“Have you heard of this podcast called Serial?”

When three different people (with absolutely no connection to each other) asked me this question in the span of 48 hours, I figured it was time to give Serial a shot.

Naturally, I got hooked after listening to the first episode. The story is about the murder of 17-year-old Hae Min Lee, and her ex-boyfriend, Adnan Syed, who was charged with the murder and has been serving time for the past 15 years. The victim: a daughter of Korean immigrants. The accused: a son of Pakistani immigrants. The story on its own is enough to draw anyone one. But I think half of the appeal has to do with Sarah Koenig’s storytelling style, her honesty, her dedicated investigations, and her interviews with classmates, family members, friends, even Adnan himself. It’s the combination of all these elements that make me, along with 5 million other subscribers, tune in every Thursday.

As a Muslim and Pakistani-American, I’m very conscious of how people like myself and other minorities are portrayed, particularly in fiction, whether it’s on page, screen, or in this case, a podcast. The number of times I’ve sighed in disappointment whenever I’ve seen another trailer for another movie with another Caucasian actor playing another minority is more than I care to count. (Exodus anyone?)

But with podcasts, it’s almost better because we’re not caught up with what people look like. By only listening to people’s voices, we automatically pay more attention to their stories and what they are saying. More than that, with Serial, Koenig lets people talk for themselves. That’s what makes it so great. She isn’t trying to lecture anyone. Serial is not a podcast about Islam or Muslims or even immigrant communities in America. It’s about trying to uncover the truth about a murder that took place 15 years ago. It just happens to involve a Muslim.

Koenig doesn’t really talk about Islam except to use it in the context of explaining Adnan’s upbringing, mainly his conservative parents. It’s the only issue I take with it: the tie she makes between Islam and the word, conservative.  There are so many layers to Muslims, especially Muslim-Americans. They can’t just be divided into categories of modern or conservative, traditional or liberal. There are as many interpretations of a religion as there are stars in the sky. It may be a small thing to get worked up about, but the representation of Muslims, of any group of people, is an important matter. It affects everything from politics and legislation to how a random stranger interacts with you at the grocery store.

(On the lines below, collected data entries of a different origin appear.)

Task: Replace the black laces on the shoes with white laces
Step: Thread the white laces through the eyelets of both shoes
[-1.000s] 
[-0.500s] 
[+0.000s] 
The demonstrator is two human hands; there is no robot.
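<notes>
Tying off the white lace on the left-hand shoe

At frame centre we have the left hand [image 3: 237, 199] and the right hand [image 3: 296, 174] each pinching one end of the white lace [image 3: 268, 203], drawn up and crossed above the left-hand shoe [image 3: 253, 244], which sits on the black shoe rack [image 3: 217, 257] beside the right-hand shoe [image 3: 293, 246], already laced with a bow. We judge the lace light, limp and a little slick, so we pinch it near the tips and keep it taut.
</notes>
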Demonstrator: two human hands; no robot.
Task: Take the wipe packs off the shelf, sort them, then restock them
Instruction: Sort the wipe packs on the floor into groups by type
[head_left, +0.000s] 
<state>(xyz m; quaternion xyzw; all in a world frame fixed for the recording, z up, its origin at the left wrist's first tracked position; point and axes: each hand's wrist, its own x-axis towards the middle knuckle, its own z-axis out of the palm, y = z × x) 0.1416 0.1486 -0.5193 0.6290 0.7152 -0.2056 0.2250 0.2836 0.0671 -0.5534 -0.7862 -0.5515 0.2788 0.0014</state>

I think a lot of Muslims see themselves when they hear Adnan’s voice. When he talks about being worried his parents will find out about his relationship or just trying to find a balance between different identities. Pakistani vs. American, Muslim vs. non-Muslim. Most of us can relate. In fact, almost every kid in high school or even college can relate with trying to figure out who they are, what kind of person do they want to be. Plus what kid hasn’t lied to their parents about something at some point?

I have no idea if Adnan Syed is innocent or not. I’m just glad that in this case, for this story, he and others have gotten a chance to tell it how they see it, with their own voice.